Frozen shoulder syndrome (FSS) is a common condition among middle-aged adults, especially women. The condition occurs when the capsule around the shoulder joint tightens and thickens, restricting the range of motion in the ligaments, bones, and tendons of the shoulder. This “freezing” develops gradually over time, and can cause significant pain and sleep disturbances.
Studies show that chiropractic spinal adjustments and exercise therapy can ease symptoms in patients with frozen shoulder syndrome. One recent study evaluated the effects of manipulation under anesthesia, combined with additional exercise therapy, in treating FSS.
Manipulation under anesthesia (MUA) is a non-invasive procedure involving spinal adjustments and soft-tissue therapies performed by a chiropractor or qualified physician. Like any type of chiropractic spinal adjustment, MUA is considered a safe, effective way to alleviate joint and spinal pain.

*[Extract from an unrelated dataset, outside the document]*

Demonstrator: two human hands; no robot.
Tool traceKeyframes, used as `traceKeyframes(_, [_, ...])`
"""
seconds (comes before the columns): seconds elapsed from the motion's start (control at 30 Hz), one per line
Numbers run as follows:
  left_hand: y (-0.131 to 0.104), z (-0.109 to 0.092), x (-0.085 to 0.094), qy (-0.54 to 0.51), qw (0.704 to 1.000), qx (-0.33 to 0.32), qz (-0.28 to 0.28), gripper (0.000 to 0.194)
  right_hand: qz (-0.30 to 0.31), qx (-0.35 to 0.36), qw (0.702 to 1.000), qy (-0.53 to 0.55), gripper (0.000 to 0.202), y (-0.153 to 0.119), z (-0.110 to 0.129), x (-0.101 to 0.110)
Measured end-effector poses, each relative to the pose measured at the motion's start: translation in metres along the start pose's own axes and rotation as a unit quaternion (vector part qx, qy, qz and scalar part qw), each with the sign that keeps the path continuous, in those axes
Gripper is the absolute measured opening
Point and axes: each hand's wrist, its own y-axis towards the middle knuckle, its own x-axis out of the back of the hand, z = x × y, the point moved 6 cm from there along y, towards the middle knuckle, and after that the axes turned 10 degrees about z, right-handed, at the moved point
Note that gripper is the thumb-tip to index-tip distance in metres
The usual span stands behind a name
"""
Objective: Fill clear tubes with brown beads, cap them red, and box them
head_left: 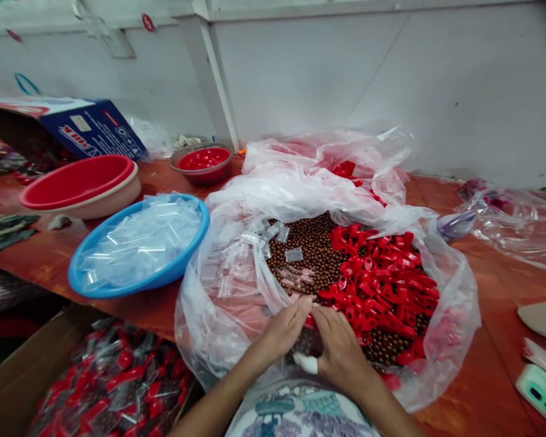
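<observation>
My left hand (282, 328) and my right hand (339, 346) meet at the near edge of a clear plastic bag (213, 346). Between them they hold a small clear container (308, 341) with a bit of red at its top; the fingers hide much of it. White tape wraps a digit of my right hand. Just beyond the hands lie brown beads (307, 243). Red plastic pieces (382, 279) are heaped on the beads at the right. Small clear boxes (230, 258) lie on the bag's left side, a few on the beads.
A blue basin (204, 233) full of clear boxes stands left, before a red basin (31, 197). Farther back are a bowl of red pieces (204, 159) and a blue carton (95, 130). Below left, a cardboard box (9, 364) holds red-topped containers. A phone (541, 388) lies right.
</observation>
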Motion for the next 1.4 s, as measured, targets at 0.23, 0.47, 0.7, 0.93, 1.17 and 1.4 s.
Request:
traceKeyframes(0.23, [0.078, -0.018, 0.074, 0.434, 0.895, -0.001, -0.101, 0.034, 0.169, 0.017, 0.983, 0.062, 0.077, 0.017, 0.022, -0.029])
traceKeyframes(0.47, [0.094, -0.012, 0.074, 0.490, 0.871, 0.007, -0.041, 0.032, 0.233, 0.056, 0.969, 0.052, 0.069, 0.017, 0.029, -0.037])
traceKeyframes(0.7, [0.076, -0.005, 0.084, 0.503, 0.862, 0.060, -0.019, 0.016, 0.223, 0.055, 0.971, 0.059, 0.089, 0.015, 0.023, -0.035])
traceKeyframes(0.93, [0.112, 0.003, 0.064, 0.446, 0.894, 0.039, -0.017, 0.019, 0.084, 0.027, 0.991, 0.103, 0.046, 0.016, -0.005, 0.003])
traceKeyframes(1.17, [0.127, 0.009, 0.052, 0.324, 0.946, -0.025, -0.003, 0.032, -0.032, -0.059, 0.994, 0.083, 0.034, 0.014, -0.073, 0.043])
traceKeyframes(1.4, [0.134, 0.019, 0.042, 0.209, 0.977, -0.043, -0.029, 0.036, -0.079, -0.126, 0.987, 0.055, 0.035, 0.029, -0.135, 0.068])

The study included 18 patients with FSS who received one session of MUA, along with additional exercise therapies. Researchers compared active range of motion and isometric maximal voluntary contraction of the muscles in the affected and unaffected shoulders. Range of motion was evaluated during shoulder flexion, adduction, and internal and external rotation. One month after treatment, the patients had a 27-37% improvement in active range of motion in all movements. Six months later, these improvements were sustained for adduction and internal rotation, but not for external rotation or flexion. Still, the patients had significant reductions in pain scores at both the one-month and six-month follow-ups.
Before MUA, patients average daytime pain score was 6.1 and nighttime pain score was 6.1. After MUA, the average pain score was 0.8 by day and 1.6 by night. Patients also had substantial improvements in isometric shoulder strength.
These findings add to earlier research demonstrating the safety and effectiveness of chiropractic treatments for frozen shoulder syndrome.
Sokk J, et al. Shoulder muscle isometric strength and active range of motion in patients with frozen shoulder after manipulation under anesthesia 2013; Clinical Investigations 2012; 48(7): 331-7.